◆ Description of the task: A faithful transcription of all lines below is the expected answer.

◆ Data block:
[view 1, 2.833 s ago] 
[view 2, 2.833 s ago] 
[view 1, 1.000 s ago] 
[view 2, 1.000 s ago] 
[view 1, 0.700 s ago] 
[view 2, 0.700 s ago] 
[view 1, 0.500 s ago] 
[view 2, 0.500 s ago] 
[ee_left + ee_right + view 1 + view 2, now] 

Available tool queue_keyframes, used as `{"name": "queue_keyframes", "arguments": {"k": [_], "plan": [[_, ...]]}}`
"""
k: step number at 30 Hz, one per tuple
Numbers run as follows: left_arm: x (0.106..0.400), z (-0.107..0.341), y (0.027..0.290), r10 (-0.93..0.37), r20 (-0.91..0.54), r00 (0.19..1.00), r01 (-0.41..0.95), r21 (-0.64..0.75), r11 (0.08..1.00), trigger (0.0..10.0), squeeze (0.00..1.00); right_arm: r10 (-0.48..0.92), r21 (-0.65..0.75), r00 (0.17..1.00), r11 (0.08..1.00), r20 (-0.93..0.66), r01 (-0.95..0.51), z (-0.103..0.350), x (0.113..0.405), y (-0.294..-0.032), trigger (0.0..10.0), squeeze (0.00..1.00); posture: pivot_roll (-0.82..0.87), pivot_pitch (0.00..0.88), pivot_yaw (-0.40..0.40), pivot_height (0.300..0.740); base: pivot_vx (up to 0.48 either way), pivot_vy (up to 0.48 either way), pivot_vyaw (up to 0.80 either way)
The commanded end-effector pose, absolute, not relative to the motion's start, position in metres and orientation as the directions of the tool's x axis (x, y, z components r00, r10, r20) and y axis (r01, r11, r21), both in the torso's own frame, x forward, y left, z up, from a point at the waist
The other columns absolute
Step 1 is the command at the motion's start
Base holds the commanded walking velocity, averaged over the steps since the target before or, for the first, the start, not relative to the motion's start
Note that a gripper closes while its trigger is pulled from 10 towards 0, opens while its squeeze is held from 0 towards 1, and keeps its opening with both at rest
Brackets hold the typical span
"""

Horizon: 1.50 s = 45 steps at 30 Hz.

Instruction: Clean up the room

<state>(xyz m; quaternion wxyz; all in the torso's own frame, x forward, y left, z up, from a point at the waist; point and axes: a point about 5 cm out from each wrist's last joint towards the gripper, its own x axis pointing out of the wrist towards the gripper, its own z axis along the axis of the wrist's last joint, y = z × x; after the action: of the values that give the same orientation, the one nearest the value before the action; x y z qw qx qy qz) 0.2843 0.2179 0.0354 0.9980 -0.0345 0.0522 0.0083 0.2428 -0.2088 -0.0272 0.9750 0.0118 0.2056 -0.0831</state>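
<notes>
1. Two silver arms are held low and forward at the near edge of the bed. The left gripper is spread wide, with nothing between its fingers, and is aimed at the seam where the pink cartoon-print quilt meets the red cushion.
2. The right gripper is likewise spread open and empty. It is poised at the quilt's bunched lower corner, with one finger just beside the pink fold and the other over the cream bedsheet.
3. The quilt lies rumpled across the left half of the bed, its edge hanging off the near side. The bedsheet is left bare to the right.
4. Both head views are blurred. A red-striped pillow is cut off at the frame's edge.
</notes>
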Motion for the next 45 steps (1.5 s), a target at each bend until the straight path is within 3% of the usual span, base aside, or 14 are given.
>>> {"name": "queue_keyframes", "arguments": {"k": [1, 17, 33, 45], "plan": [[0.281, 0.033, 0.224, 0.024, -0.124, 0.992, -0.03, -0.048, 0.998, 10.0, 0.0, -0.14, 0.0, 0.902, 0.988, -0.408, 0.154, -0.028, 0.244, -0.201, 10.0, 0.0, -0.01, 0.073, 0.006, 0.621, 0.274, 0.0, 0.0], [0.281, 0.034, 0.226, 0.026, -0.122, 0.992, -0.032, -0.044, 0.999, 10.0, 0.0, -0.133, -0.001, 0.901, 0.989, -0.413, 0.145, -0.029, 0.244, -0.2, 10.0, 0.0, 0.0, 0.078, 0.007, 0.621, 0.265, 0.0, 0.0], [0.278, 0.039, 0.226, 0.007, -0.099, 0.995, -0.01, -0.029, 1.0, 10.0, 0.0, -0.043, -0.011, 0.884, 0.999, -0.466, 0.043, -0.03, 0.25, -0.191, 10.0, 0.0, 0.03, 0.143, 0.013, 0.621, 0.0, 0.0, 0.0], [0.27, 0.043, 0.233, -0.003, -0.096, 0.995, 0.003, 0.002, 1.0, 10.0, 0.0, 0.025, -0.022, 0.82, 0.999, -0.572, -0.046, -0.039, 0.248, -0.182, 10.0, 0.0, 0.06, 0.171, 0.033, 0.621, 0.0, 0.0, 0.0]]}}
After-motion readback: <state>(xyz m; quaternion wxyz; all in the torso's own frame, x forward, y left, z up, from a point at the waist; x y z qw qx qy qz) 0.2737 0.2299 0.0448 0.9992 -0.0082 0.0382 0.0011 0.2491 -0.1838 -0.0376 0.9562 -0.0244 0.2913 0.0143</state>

◆ Response to this task:
[view 1, 2.833 s ago] 
[view 2, 2.833 s ago] 
[view 1, 1.000 s ago] 
[view 2, 1.000 s ago] 
[view 1, 0.700 s ago] 
[view 2, 0.700 s ago] 
[view 1, 0.500 s ago] 
[view 2, 0.500 s ago] 
[ee_left + ee_right + view 1 + view 2, now] 

Available tool queue_keyframes, used as `{"name": "queue_keyframes", "arguments": {"k": [_], "plan": [[_, ...]]}}`
"""
k: step number at 30 Hz, one per tuple
Numbers run as follows: left_arm: x (0.106..0.400), z (-0.107..0.341), y (0.027..0.290), r10 (-0.93..0.37), r20 (-0.91..0.54), r00 (0.19..1.00), r01 (-0.41..0.95), r21 (-0.64..0.75), r11 (0.08..1.00), trigger (0.0..10.0), squeeze (0.00..1.00); right_arm: r10 (-0.48..0.92), r21 (-0.65..0.75), r00 (0.17..1.00), r11 (0.08..1.00), r20 (-0.93..0.66), r01 (-0.95..0.51), z (-0.103..0.350), x (0.113..0.405), y (-0.294..-0.032), trigger (0.0..10.0), squeeze (0.00..1.00); posture: pivot_roll (-0.82..0.87), pivot_pitch (0.00..0.88), pivot_yaw (-0.40..0.40), pivot_height (0.300..0.740); base: pivot_vx (up to 0.48 either way), pivot_vy (up to 0.48 either way), pivot_vyaw (up to 0.80 either way)
The commanded end-effector pose, absolute, not relative to the motion's start, position in metres and orientation as the directions of the tool's x axis (x, y, z components r00, r10, r20) and y axis (r01, r11, r21), both in the torso's own frame, x forward, y left, z up, from a point at the waist
The other columns absolute
Step 1 is the command at the motion's start
Base holds the commanded walking velocity, averaged over the steps since the target before or, for the first, the start, not relative to the motion's start
Note that a gripper closes while its trigger is pulled from 10 towards 0, opens while its squeeze is held from 0 towards 1, and keeps its opening with both at rest
Brackets hold the typical span
"""

Horizon: 1.50 s = 45 steps at 30 Hz.

Instruction: Clean up the room

<state>(xyz m; quaternion wxyz; all in the torso's own frame, x forward, y left, z up, from a point at the waist; point and axes: a point about 5 cm out from each wrist's last joint towards the gripper, its own x axis pointing out of the wrist towards the gripper, its own z axis along the axis of the wrist's last joint, y = z × x; after the action: of the values that give the same orientation, the one nearest the value before the action; x y z qw qx qy qz) 0.2843 0.2179 0.0354 0.9980 -0.0345 0.0522 0.0083 0.2428 -0.2088 -0.0272 0.9750 0.0118 0.2056 -0.0831</state>
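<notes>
1. Two silver arms are held low and forward at the near edge of the bed. The left gripper is spread wide, with nothing between its fingers, and is aimed at the seam where the pink cartoon-print quilt meets the red cushion.
2. The right gripper is likewise spread open and empty. It is poised at the quilt's bunched lower corner, with one finger just beside the pink fold and the other over the cream bedsheet.
3. The quilt lies rumpled across the left half of the bed, its edge hanging off the near side. The bedsheet is left bare to the right.
4. Both head views are blurred. A red-striped pillow is cut off at the frame's edge.
</notes>
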Motion for the next 45 steps (1.5 s), a target at each bend until the straight path is within 3% of the usual span, base aside, or 14 are given.
>>> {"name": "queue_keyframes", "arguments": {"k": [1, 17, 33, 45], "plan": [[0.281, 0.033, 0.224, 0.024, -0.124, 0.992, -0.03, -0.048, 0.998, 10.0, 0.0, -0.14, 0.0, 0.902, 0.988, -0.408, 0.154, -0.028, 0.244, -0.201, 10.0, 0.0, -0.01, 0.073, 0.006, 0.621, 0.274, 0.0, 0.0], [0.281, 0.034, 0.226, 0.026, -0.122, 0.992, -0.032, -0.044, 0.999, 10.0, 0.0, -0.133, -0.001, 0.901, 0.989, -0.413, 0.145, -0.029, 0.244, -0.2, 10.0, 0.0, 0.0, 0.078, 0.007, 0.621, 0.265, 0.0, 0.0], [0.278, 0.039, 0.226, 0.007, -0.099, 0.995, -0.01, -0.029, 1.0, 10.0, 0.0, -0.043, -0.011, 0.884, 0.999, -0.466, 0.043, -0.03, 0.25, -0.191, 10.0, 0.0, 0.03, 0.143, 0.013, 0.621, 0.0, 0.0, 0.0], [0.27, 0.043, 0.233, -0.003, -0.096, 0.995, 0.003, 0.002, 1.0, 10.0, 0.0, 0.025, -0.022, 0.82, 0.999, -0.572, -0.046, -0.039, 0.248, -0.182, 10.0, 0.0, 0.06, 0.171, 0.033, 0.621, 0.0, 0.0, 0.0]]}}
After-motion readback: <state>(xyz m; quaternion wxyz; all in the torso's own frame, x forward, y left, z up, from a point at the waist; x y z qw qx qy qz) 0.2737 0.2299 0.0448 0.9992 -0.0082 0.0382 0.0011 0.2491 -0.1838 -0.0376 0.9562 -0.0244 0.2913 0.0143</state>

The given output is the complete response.